40歳以上の方は、マンモグラフィが推奨されています。年齢が40歳を超えると乳腺が少なくなるため、マンモグラフィを用いた方が異常の検出に有用だからです。マンモグラフィは、乳房を可能な限り薄く伸ばして検査をするため、痛みを感じるケースがあります。
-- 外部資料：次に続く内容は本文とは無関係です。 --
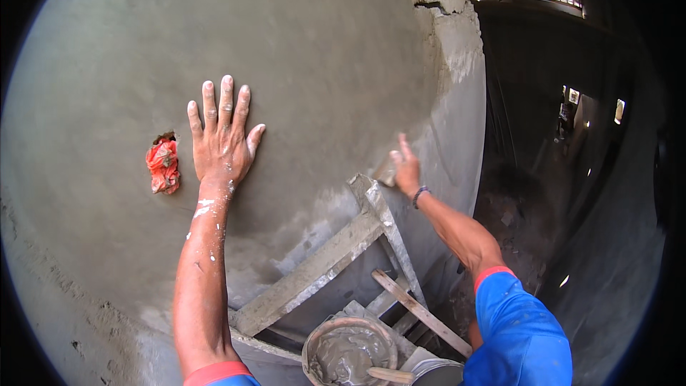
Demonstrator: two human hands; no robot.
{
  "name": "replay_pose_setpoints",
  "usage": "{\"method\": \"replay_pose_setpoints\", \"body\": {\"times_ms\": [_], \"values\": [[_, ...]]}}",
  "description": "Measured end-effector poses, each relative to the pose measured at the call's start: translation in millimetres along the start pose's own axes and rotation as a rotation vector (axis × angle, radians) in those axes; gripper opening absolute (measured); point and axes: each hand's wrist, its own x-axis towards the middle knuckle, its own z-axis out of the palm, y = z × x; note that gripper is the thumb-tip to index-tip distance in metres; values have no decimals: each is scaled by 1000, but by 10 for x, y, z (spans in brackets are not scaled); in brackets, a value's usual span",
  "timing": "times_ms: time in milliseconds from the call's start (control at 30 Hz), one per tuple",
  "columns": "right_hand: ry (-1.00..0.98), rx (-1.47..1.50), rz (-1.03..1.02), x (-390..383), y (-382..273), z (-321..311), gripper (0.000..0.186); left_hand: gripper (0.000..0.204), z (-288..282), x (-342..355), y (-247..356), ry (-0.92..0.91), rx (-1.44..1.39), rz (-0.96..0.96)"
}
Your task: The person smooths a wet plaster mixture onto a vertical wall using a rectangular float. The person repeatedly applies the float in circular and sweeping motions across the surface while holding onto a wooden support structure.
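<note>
My left hand [223, 144] lies flat on the grey plastered wall [321, 64], fingers spread, with nothing in it. White and grey smears mark its fingers and the forearm. Just left of that hand, a crumpled red plastic wad [163, 165] sticks out of a hole in the plaster. Farther right, my right hand [406, 169] presses close to the wall, slightly blurred, with one finger pointing up. In its grip is a small tan flat piece [386, 171], whose exact kind I cannot make out. The plaster around it looks smooth and damp.
A plaster-crusted wooden frame [314, 271] leans below my right hand. Under it stand a round tub of wet mortar [350, 352] and a bucket [437, 373]. A long wooden strip [421, 312] slants nearby. The wall ends at a rough, cracked edge [449, 21]; a dark room lies beyond.
</note>
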Motion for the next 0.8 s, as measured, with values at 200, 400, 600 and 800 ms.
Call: {"method": "replay_pose_setpoints", "body": {"times_ms": [200,400,600,800], "values": [[-156,-409,-740,937,-2167,87,52,73,-42,-44,-105,-18,13,-9],[85,-106,-298,2226,-1429,-604,53,74,-76,17,-31,44,-44,8],[-157,-239,-612,849,-1841,156,53,72,-13,-135,-140,-27,-7,-23],[-10,-277,-592,1626,-2929,-3,49,70,-25,-71,-71,16,-28,-13]]}}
特に、月経が始まる前に乳房が張る方は、張りが治まる時期、月経が始まってから10日後くらいに受けると痛みは軽減するでしょう。乳がん検診は、マンモグラフィと乳腺エコーの両者の検査が望まれますが、体の状態などに応じて、医師や病院のスタッフに相談して選択するとよいでしょう。

乳がん検診は自分の年齢で検査方法の選択を

乳がん検診の方法には、乳腺エコーとマンモグラフィがあり、それぞれ特徴が異なります。乳腺エコーは、40歳未満の方向けの検査方法で、超音波を用いた検査で体の負担が少なく、しこりを確認できる手段として有効です。一方、マンモグラフィは40歳以上の方向けで、小さなしこりや石灰化をはじめ、初期の異常検出が得意な検査方法です。